Householders and the use of force against intruders
It is a rare and frightening prospect to be confronted by an intruder in your own home. The Crown Prosecution Service (CPS) and Chief Constables are responding to public concern over the support offered by the law and confusion about householders defending themselves. We want a criminal justice system that reaches fair decisions, has the confidence of law-abiding citizens and encourages them actively to support the police and prosecutors in the fight against crime.
Wherever possible you should call the police.
The following summarises the position when you are faced with an intruder in your home, and provides a brief overview of how the police and CPS will deal with any such events.
Does the law protect me? What is ‘reasonable force’?
Anyone can use reasonable force to protect themselves or others, or to carry out an arrest or to prevent crime. You are not expected to make fine judgements over the level of force you use in the heat of the moment. So long as you only do what you honestly and instinctively believe is necessary in the heat of the moment, that would be the strongest evidence of you acting lawfully and in self-defence. This is still the case if you use something to hand as a weapon.
As a general rule, the more extreme the circumstances and the fear felt, the more force you can lawfully use in self-defence.
What amounts to disproportionate force?
The force you use must always be reasonable in the circumstances as you believe them to be. Where you are defending yourself or others from intruders in your home, it might still be reasonable in the circumstances for you to use a degree of force that is subsequently considered to be disproportionate, perhaps if you are acting in extreme circumstances in the heat of the moment and don’t have a chance to think about exactly how much force would be necessary to repel the intruder: it might seem reasonable to you at the time but, with hindsight, your actions may seem disproportionate. The law will give you the benefit of the doubt in these circumstances.
This only applies if you were acting in self-defence or to protect others in your home and the force you used was disproportionate – disproportionate force to protect property is still unlawful.
I’ve heard that I can’t use grossly disproportionate force. What does that mean?
If your action was ‘over the top’ or a calculated action of revenge or retribution, for example, this might amount to grossly disproportionate force for which the law does not protect you. If, for example, you had knocked an intruder unconscious and then went on to kick and punch them repeatedly, such an action would be more likely to be considered grossly disproportionate.
Do I have to wait to be attacked?
No, not if you are in your own home and in fear for yourself or others. In those circumstances the law does not require you to wait to be attacked before using defensive force yourself.
What if the intruder dies?
If you have acted in reasonable self-defence, as described above, and the intruder dies you will still have acted lawfully. Indeed, there are several such cases where the householder has not been prosecuted.
However, if, for example:
having knocked someone unconscious, you then decided to further hurt or kill them to punish them; or you knew of an intended intruder and set a trap to hurt or to kill them rather than involve the police, you would be acting with very excessive and gratuitous force and could be prosecuted.
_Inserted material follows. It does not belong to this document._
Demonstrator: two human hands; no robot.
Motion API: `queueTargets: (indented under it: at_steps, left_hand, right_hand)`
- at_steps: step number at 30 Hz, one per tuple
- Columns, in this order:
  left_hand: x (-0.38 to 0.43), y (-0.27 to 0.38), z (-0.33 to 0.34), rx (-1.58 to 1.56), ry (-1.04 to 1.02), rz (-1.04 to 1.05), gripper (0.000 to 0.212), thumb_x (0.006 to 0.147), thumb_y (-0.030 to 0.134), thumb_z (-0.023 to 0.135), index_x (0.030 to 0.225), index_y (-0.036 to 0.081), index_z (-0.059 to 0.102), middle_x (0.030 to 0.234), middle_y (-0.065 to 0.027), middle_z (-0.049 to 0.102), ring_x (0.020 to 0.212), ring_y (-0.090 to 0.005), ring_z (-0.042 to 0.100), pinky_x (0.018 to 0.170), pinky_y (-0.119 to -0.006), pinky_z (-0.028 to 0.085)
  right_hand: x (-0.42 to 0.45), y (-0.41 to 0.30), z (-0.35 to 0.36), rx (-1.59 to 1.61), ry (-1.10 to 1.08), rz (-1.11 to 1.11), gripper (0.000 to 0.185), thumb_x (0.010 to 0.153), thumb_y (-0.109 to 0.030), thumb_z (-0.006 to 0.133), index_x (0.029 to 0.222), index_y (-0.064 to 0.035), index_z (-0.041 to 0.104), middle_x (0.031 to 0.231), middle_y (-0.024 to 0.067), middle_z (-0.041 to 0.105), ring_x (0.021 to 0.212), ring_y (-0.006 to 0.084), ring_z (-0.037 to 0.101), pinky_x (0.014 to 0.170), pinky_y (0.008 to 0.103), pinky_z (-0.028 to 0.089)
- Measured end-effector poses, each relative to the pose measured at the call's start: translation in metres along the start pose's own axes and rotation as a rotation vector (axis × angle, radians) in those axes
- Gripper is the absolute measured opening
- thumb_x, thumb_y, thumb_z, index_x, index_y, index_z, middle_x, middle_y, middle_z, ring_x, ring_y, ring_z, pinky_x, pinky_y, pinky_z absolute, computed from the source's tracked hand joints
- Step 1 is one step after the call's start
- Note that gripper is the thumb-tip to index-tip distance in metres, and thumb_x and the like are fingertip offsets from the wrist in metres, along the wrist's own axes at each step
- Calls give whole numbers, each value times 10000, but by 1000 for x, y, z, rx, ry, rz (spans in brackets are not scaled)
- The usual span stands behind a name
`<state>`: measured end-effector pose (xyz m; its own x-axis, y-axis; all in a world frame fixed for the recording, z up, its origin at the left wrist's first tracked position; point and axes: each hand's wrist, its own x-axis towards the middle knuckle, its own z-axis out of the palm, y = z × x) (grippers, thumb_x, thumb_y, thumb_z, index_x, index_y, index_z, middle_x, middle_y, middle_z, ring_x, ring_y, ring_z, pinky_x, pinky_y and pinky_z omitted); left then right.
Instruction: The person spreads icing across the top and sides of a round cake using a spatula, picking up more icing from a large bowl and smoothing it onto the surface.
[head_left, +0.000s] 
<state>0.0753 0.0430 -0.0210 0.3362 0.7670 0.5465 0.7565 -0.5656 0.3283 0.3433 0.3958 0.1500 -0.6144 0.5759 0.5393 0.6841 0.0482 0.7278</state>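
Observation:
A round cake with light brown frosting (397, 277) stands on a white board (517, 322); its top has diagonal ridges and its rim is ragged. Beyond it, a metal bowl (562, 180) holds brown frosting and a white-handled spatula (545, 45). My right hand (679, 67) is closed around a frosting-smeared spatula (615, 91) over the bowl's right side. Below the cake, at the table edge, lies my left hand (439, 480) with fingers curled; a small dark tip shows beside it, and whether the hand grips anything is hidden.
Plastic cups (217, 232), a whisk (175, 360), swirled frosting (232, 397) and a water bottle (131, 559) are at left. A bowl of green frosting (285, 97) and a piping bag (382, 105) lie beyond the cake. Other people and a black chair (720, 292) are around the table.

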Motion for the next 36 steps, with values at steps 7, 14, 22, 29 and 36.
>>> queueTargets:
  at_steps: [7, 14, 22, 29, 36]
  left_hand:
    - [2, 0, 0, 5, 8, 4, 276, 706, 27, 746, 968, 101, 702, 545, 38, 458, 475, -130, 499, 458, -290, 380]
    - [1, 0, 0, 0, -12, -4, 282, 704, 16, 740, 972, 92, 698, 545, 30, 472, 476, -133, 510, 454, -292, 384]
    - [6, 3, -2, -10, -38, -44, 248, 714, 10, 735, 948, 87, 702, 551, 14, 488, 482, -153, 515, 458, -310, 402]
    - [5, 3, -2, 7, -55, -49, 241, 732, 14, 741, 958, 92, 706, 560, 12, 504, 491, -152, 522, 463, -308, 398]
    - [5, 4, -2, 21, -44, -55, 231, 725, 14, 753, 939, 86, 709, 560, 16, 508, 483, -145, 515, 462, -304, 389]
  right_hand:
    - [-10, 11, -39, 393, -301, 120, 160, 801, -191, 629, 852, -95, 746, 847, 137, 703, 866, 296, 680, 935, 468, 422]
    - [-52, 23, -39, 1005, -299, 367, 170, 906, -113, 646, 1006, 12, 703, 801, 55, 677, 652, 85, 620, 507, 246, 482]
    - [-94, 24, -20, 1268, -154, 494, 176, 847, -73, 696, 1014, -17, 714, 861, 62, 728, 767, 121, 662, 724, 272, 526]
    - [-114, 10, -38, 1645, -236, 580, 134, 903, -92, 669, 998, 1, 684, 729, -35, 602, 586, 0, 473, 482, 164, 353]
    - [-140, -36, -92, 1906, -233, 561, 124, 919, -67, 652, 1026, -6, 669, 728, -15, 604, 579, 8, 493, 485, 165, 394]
What if I chase them as they run off?
This situation is different as you are no longer acting in self-defence and so the same degree of force may not be reasonable. However, you are still allowed to use reasonable force to recover your property and make a citizen’s arrest. You should consider your own safety and, for example, whether the police have been called. A rugby tackle or a single blow would probably be reasonable. Acting out of malice and revenge with the intent of inflicting punishment through injury or death would not.
Will you believe the intruder rather than me?
The police weigh all the facts when investigating an incident. This includes the fact that the intruder caused the situation to arise in the first place. We hope that everyone understands that the police have a duty to investigate incidents involving a death or injury. Things are not always as they seem. On occasions people pretend a burglary has taken place to cover up other crimes such as a fight between drug dealers.
How would the police and CPS handle the investigation and treat me?
In considering these cases Chief Constables and the Director of Public Prosecutions (Head of the CPS) are determined that they must be investigated and reviewed as swiftly and as sympathetically as possible. In some cases, for instance where the facts are very clear, or where less serious injuries are involved, the investigation will be concluded very quickly, without any need for arrest. In more complicated cases, such as where a death or serious injury occurs, more detailed enquiries will be necessary. The police may need to conduct a forensic examination and/or obtain your account of events.
To ensure such cases are dealt with as swiftly and sympathetically as possible, the police and CPS will take special measures namely:
An experienced investigator will oversee the case; and if it goes as far as CPS considering the evidence, the case will be prioritised to ensure a senior lawyer makes a quick decision.
It is a fact that very few householders have ever been prosecuted for actions resulting from the use of force against intruders.